Monday, June 22, 2015

The Hebrew Bible - But in Which Order?

The Hebrew canon, known often as either the Tanakh or as the Old Testament, is a collection of thirty-nine books. The number is somewhat arbitrary, because some books, like I Samuel and II Samuel, were divided into two merely because of the typical length of a scroll.

These books are further grouped into three sets. The first set is called the Torah, or the five books of Moses. Properly speaking, therefore, the Torah is not the same as the Old Testament. The Torah is merely one part of the Old Testament.

The word ‘Torah’ is often (mis)translated into English as ‘law,’ but ‘instructions’ or ‘directions’ might be more accurate. These five books are also called the ‘Pentateuch.’

The second segment of the Tanakh is called the ‘prophets’ or Nevi’m (also transliterated as Nebiim). This group is subdivided into the ‘earlier prophets’ (Joshua, Judges, Samuel, and Kings), and the ‘later prophets’ (Isaiah, Jeremiah, Ezekiel, and the twelve ‘minor’ prophets).

The third segment is the Ketubim (also Ketuvim) or ‘writings.’ This group includes Psalms, Proverbs, Job, Ruth, Esther, Song of Solomon, Lamentations, Ecclesiastes, Daniel, Ezra, and Chronicles.

The order of the books in the Hebrew Bible varies: in the Tanakh the books are presented in the three groups described above. Most English translations of the Old Testament follow a different order, a pattern first found in the Septuagint, a translation of the Hebrew Bible into Greek, made by the Jewish communities in Egypt sometime between 300 BC and 100 BC.

Franz Delitzsch and Johann Friedrich Karl Keil coauthored an exhaustive analysis of the Tanakh. They write:

The prophetic histories are followed in the Old Testament canon by the prophetic books of prediction. The two together form the middle portion of the threefold canon.

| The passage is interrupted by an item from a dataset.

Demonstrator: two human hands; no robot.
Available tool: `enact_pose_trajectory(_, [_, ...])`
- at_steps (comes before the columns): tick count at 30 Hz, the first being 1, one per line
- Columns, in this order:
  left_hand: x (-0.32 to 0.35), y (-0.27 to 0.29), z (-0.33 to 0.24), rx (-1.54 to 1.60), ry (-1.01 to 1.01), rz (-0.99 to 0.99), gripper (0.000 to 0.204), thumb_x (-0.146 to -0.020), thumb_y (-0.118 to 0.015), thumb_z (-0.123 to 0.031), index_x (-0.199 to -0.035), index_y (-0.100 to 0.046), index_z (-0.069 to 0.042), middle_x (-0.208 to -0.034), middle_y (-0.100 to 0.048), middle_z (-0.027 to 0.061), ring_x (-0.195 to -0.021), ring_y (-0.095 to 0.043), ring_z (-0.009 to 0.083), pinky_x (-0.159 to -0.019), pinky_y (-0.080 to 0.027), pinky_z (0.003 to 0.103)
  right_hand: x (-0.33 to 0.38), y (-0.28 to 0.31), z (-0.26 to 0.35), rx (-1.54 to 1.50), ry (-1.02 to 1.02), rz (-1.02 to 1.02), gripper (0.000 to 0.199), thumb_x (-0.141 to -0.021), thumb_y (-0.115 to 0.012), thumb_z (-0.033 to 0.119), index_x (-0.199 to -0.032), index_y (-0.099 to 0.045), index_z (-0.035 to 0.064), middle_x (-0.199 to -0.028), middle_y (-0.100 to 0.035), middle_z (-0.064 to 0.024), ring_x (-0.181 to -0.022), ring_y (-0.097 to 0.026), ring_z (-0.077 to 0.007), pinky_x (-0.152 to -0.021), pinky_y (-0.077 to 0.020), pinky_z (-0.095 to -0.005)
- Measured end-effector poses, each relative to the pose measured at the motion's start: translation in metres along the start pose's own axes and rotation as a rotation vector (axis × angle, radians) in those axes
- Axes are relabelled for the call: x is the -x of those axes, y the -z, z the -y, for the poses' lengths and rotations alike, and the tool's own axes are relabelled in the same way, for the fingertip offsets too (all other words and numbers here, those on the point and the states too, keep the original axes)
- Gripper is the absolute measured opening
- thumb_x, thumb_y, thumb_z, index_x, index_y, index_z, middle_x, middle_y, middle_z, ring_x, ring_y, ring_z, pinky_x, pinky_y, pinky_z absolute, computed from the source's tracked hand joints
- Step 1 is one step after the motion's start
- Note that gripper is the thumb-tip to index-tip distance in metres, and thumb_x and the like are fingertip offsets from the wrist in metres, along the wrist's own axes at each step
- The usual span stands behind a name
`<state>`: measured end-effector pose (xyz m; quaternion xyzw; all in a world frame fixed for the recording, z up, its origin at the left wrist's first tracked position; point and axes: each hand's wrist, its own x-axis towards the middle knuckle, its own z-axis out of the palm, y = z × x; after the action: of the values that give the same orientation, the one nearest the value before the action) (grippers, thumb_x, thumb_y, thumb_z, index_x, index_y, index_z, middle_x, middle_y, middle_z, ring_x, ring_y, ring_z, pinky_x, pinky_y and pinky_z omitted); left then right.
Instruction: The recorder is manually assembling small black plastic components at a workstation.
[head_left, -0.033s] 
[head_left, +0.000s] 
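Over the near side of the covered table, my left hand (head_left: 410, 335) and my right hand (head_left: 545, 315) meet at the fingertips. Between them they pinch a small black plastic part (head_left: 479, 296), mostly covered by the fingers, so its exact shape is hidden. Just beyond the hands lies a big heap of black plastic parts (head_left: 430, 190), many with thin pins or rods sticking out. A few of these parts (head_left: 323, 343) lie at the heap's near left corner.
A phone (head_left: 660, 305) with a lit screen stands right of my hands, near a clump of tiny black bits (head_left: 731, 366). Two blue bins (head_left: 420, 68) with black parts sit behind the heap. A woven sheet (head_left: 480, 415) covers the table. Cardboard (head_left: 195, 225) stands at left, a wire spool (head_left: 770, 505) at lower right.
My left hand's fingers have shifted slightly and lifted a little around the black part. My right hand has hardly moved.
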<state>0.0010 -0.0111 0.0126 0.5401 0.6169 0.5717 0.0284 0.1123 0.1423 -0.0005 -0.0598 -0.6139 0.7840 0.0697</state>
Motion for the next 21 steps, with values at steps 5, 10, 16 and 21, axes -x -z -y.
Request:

Delitzsch and Keil note that definition of the words ‘prophet’ and ‘prophecy’ need to be examined. The middle third of the Tanakh is called the ‘prophets,’ but isn’t Moses a prophet, too? Yet he and his words are recorded in the first third. Arguably, some texts in the final third are also prophetic.

The Torah is indeed also a prophetic work, since Moses, the mediator through whom the law was revealed, was for that very reason a prophet without an equal (Deu. 34:10); and even the final codification of the great historical law-book possessed a prophetic character (Ezr. 9:11). But it would not have been right to include the Torah (Pentateuch) in that portion of the canon which is designated as “the prophets” (Nebiim), inasmuch as, although similar in character, it is not similar in rank to the other prophetic books. It stands by itself as perfectly unique — the original record which regulated on all sides the being and life of Israel as the chosen nation, and to which all other prophecy in Israel stood in a derivative relation. And this applies not to prophecy alone, but to all the later writings. The Torah was not only the type of the prophetic histories, but of the non-prophetic, the priestly, political, and popular histories also. The former followed the Jehovistic or Deuteronomic type, and the latter the Elohistic. The Torah unites the prophetic and (so to speak) hagiographical styles of historical composition in a manner which is peculiar to itself.

Comparing the groupings and orderings found in the Hebrew Tankah with those found in the English Old Testament is a worthwhile and thought-provoking task.